_What is needed_. Your result should be the lines holding the word "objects", copied from the entries below.

_Data_.

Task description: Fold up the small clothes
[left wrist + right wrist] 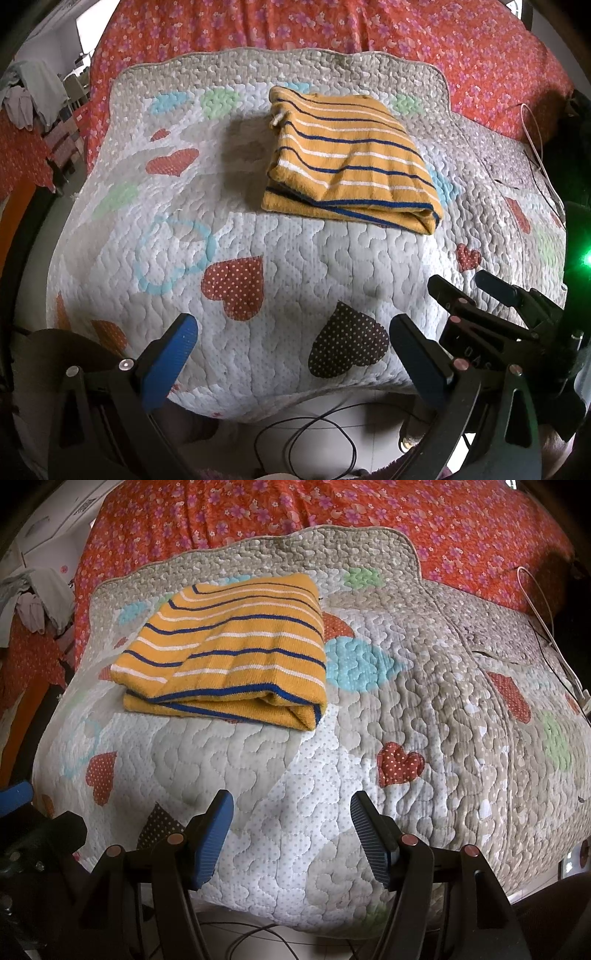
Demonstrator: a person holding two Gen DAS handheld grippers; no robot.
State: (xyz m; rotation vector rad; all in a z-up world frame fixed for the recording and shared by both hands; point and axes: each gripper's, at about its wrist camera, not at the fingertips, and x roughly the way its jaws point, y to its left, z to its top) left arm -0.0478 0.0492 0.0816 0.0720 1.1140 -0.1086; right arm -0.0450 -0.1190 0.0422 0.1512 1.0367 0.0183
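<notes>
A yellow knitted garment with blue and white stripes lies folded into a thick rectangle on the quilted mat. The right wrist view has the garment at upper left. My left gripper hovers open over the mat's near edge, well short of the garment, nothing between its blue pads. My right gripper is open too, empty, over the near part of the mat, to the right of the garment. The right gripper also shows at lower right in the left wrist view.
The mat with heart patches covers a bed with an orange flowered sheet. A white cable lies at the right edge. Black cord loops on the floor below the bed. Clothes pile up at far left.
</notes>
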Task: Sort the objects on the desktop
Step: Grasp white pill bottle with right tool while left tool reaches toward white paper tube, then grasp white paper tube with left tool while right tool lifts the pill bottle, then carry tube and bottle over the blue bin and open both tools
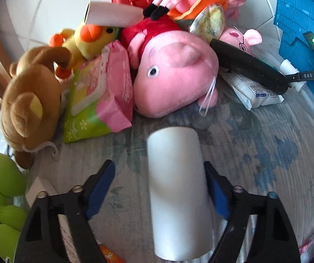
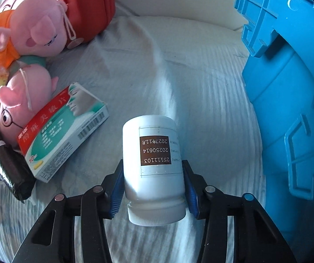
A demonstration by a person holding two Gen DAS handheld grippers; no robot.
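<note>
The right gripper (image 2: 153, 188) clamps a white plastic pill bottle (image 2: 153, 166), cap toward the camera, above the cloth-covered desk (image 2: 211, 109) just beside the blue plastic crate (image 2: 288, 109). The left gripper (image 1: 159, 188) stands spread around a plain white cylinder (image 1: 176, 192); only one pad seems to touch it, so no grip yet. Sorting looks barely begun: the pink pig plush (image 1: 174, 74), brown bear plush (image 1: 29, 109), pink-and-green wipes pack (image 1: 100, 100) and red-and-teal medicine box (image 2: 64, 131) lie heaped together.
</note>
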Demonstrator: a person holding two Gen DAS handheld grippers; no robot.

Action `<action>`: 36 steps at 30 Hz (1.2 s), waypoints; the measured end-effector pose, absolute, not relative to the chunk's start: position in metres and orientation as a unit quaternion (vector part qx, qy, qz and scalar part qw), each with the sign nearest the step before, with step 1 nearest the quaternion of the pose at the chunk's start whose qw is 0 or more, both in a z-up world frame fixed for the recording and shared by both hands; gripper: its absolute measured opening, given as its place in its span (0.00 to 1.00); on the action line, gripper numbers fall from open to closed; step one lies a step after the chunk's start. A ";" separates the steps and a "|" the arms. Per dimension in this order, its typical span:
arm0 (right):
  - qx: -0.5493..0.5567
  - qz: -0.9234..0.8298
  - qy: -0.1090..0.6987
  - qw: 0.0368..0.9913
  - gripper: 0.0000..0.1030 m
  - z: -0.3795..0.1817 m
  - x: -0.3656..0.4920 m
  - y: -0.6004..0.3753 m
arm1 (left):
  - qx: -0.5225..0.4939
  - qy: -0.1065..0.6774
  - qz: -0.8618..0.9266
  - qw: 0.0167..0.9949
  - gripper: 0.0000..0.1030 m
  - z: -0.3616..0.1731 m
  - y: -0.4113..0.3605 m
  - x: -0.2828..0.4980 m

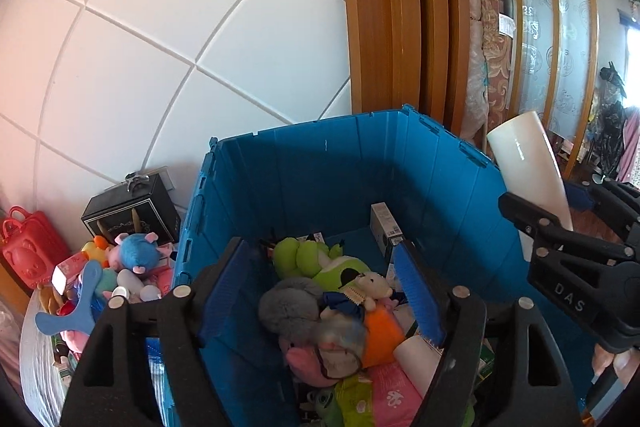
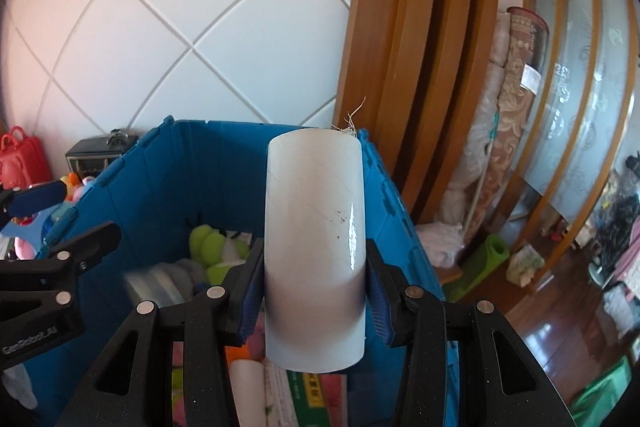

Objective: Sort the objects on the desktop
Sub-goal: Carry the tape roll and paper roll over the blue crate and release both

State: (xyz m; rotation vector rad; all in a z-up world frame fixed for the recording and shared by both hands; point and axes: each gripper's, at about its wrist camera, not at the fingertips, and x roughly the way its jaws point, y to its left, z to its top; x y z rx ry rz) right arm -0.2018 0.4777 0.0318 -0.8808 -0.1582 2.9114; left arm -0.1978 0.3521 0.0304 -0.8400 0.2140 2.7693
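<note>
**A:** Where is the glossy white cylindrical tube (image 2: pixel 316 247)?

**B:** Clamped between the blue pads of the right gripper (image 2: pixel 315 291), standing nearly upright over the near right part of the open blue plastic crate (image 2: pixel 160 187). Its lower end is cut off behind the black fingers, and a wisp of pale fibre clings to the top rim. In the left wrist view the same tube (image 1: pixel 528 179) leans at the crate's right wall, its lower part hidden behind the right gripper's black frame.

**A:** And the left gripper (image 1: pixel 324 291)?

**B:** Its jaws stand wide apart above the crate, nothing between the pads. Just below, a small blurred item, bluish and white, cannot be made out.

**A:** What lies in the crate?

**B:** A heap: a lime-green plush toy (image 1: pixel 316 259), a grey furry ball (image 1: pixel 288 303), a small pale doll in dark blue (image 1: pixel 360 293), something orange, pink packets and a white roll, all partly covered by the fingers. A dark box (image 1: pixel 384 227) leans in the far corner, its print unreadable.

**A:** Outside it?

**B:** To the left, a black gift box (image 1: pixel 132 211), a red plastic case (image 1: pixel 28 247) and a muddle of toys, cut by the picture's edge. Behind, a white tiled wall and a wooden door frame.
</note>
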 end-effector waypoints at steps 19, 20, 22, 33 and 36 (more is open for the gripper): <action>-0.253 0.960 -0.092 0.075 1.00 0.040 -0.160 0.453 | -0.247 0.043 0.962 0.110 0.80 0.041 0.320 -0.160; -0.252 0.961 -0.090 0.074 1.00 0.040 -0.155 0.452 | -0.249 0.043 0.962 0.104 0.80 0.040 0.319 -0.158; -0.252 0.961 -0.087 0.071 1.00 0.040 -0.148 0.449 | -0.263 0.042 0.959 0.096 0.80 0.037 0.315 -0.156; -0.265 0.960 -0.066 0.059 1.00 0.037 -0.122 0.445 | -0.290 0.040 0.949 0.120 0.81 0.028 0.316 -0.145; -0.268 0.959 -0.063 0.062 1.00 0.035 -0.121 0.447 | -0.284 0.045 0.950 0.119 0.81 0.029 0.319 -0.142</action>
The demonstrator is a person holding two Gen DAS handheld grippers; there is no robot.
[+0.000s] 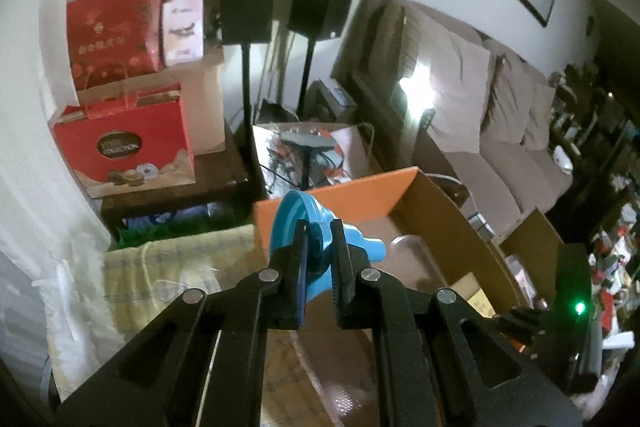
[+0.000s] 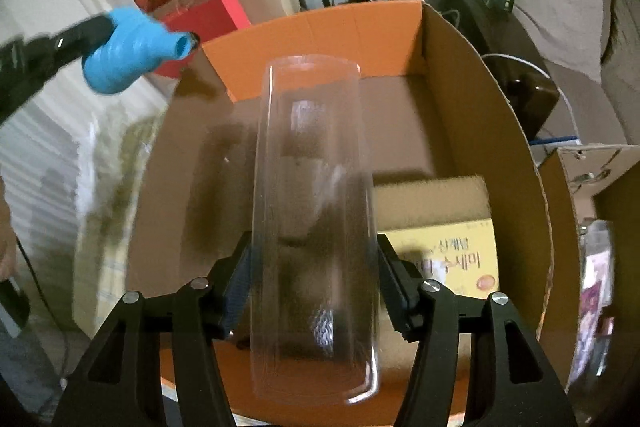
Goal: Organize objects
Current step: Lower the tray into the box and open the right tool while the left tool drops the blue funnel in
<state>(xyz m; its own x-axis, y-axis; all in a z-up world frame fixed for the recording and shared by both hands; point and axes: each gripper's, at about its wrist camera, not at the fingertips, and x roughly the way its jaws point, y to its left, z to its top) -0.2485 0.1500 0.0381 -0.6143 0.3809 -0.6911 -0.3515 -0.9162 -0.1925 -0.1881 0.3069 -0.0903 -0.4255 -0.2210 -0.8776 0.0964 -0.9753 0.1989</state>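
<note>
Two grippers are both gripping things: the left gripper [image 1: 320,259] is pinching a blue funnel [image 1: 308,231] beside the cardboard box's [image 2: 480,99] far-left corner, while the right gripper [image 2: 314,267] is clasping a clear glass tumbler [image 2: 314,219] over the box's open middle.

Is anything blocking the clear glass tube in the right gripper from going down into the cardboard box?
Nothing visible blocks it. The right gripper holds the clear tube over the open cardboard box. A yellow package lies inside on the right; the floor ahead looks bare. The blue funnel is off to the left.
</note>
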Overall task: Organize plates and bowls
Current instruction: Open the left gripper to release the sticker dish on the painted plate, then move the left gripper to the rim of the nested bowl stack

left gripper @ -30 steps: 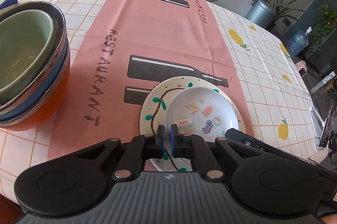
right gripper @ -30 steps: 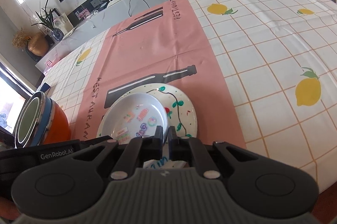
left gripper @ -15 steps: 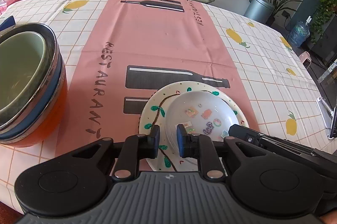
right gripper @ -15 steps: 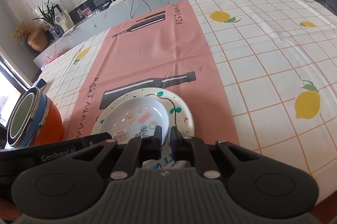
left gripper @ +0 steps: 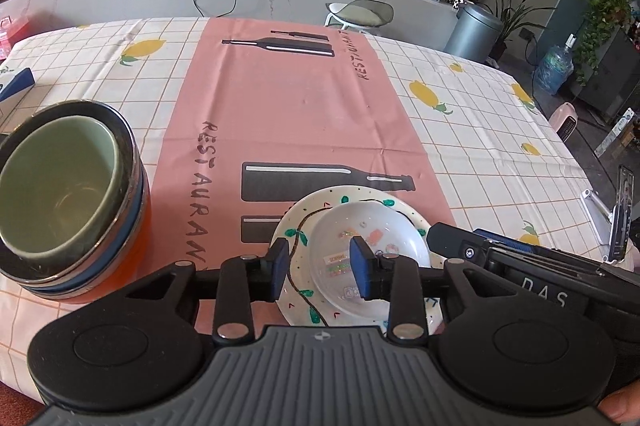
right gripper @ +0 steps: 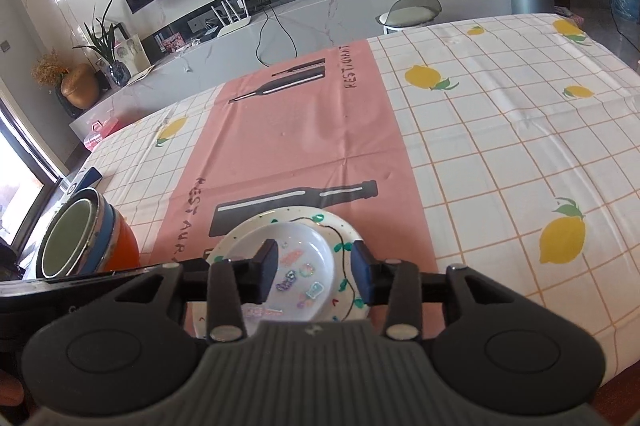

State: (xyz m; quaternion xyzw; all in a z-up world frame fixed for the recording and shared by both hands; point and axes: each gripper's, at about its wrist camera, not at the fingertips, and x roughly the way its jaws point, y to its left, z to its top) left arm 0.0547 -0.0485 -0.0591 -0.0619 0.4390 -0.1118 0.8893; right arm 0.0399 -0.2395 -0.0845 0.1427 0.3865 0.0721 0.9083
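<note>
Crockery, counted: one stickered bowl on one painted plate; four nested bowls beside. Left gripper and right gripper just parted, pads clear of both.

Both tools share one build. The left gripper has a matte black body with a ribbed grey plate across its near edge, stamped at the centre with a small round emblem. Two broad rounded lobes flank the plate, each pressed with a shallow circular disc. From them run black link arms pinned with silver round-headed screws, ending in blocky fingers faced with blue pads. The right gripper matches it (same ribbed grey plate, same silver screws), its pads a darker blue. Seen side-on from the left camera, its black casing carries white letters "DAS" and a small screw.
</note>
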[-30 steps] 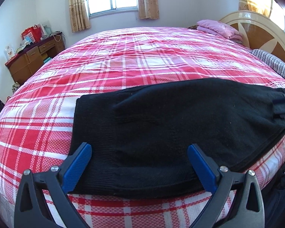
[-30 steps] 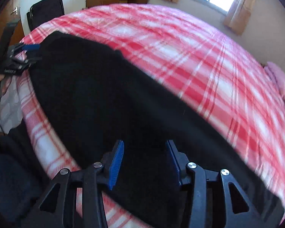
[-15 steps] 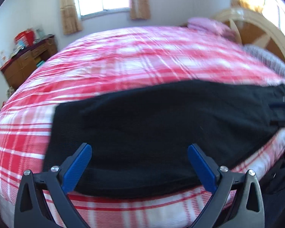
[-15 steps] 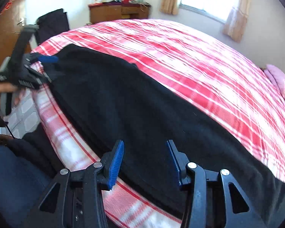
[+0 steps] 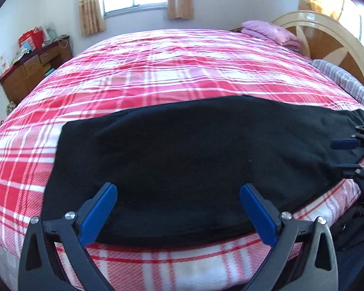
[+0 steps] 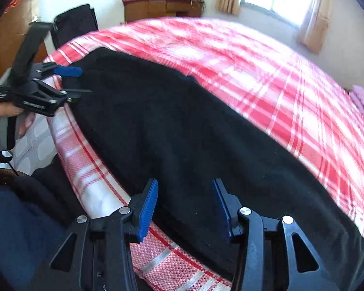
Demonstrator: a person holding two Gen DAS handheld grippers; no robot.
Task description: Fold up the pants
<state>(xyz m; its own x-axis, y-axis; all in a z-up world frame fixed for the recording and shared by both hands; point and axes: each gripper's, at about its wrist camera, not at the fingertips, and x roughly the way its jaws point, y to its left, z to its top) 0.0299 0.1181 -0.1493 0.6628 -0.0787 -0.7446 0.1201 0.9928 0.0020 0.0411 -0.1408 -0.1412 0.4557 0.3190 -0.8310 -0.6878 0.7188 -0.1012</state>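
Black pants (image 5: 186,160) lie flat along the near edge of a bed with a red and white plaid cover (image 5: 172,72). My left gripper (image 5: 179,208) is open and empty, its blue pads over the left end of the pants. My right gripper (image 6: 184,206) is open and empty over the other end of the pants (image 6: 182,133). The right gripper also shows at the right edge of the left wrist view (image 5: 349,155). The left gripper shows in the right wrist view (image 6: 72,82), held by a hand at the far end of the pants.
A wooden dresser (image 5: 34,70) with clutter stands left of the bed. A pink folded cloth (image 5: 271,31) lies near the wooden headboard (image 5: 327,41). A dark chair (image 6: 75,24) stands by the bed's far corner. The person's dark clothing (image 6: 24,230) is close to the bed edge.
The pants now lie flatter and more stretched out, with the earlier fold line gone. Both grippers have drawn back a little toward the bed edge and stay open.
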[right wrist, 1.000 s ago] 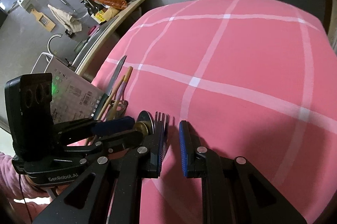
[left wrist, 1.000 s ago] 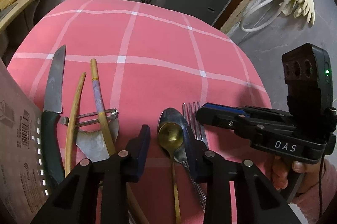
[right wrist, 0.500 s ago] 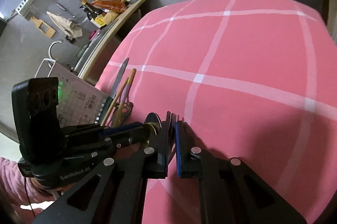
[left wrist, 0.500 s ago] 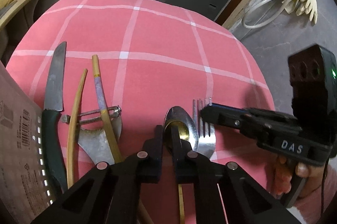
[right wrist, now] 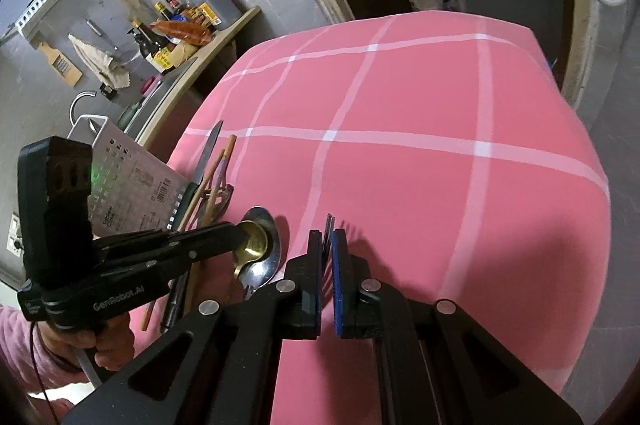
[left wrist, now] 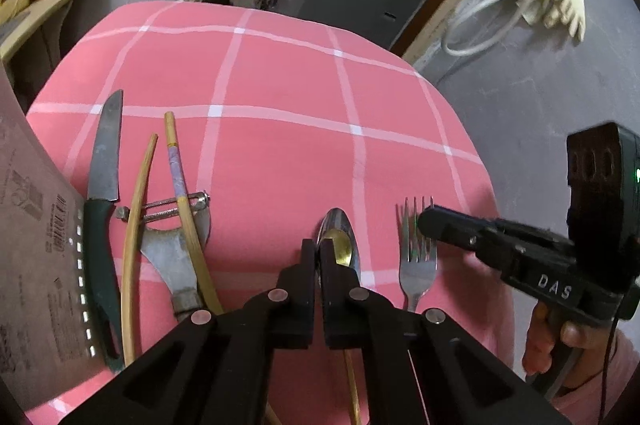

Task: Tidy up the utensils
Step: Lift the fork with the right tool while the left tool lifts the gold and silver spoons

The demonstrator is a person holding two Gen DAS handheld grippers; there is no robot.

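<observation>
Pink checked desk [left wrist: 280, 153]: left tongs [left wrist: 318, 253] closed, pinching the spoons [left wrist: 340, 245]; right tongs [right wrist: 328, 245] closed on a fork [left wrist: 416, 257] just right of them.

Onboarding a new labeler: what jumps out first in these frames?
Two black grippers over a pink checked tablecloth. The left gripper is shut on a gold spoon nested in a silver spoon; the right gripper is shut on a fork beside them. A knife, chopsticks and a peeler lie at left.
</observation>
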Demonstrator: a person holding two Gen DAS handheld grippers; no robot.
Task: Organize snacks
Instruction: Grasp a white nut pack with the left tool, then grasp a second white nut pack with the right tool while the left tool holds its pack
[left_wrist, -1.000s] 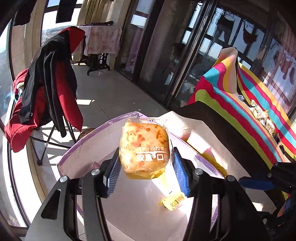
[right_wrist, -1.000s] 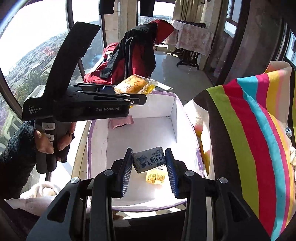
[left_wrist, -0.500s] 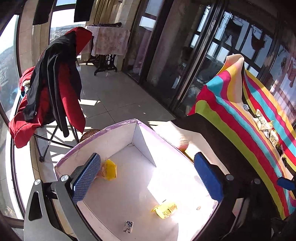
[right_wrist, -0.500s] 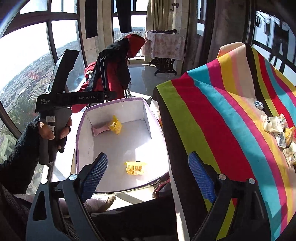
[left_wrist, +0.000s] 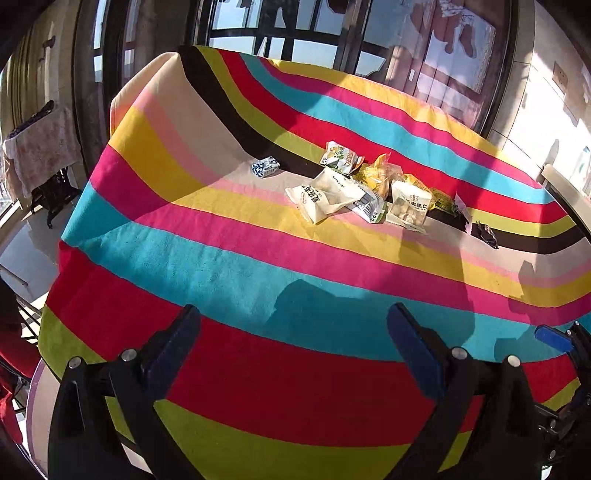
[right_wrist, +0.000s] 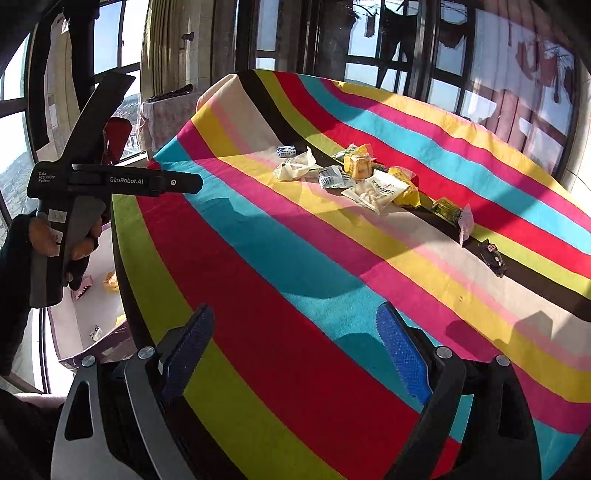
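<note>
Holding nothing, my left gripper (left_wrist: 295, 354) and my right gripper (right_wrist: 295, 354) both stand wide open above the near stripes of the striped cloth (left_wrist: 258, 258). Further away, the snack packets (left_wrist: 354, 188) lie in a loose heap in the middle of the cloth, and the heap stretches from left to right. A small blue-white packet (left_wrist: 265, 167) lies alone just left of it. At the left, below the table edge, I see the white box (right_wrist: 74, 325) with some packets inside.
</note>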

_Worked solution_.
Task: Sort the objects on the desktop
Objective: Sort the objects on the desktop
Goal: Organize objects

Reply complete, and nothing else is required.